Collected material
══════════════════════════════

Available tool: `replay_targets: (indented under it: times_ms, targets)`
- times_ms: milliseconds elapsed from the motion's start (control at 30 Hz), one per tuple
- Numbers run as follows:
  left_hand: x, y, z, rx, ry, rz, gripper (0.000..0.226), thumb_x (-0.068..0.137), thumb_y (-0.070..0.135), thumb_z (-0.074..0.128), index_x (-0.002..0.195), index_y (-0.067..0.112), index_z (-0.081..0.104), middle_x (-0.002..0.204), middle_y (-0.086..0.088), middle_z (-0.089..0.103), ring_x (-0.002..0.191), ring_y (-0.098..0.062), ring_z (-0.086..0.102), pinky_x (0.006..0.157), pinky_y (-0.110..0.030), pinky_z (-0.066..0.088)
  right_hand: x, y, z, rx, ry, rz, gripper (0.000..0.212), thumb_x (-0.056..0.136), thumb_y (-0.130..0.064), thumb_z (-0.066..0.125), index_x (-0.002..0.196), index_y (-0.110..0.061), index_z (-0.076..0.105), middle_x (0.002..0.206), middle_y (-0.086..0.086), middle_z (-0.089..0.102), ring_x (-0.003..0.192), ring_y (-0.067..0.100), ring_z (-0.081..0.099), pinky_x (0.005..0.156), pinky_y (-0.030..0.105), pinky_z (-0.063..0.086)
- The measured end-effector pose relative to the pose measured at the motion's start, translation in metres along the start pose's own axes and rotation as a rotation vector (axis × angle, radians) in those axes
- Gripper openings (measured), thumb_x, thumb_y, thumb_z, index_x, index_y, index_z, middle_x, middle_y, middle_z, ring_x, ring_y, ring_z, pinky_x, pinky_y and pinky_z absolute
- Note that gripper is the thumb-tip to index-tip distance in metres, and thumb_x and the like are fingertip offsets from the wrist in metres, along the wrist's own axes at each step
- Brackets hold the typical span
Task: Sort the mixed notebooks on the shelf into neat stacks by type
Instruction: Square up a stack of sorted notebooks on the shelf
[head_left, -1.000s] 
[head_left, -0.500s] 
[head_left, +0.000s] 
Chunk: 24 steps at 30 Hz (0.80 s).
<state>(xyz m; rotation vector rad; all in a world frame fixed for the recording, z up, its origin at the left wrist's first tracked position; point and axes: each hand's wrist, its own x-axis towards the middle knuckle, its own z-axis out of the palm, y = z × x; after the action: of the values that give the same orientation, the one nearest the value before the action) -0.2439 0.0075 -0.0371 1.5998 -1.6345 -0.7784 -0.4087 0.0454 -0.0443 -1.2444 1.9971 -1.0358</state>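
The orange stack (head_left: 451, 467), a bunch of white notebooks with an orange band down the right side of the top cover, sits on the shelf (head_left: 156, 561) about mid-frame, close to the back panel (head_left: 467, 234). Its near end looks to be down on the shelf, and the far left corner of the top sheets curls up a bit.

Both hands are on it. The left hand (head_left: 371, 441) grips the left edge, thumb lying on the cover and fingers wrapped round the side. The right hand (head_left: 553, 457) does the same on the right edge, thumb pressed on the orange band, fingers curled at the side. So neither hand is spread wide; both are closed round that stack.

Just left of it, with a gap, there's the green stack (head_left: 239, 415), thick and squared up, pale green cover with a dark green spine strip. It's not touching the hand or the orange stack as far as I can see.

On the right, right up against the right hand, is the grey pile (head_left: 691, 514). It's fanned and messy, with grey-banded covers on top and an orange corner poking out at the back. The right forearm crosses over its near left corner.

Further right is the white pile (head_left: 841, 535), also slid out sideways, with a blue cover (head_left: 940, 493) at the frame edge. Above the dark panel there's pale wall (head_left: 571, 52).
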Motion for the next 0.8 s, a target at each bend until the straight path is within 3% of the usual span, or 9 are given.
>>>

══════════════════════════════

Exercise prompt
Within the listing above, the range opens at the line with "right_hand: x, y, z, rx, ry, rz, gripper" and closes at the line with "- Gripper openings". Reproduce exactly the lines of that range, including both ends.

Reply
  right_hand: x, y, z, rx, ry, rz, gripper (0.000..0.212), thumb_x (-0.056..0.136), thumb_y (-0.130..0.064), thumb_z (-0.066..0.125), index_x (-0.002..0.196), index_y (-0.110..0.061), index_z (-0.076..0.105), middle_x (0.002..0.206), middle_y (-0.086..0.086), middle_z (-0.089..0.102), ring_x (-0.003..0.192), ring_y (-0.067..0.100), ring_z (-0.081..0.099), pinky_x (0.005..0.156), pinky_y (-0.030..0.105), pinky_z (-0.063..0.086)
- The measured end-effector pose relative to the pose measured at the motion's start, translation in metres along the start pose's own axes and rotation as a rotation vector (axis × angle, radians) in those axes
- Gripper openings (measured), thumb_x, thumb_y, thumb_z, index_x, index_y, index_z, middle_x, middle_y, middle_z, ring_x, ring_y, ring_z, pinky_x, pinky_y and pinky_z absolute

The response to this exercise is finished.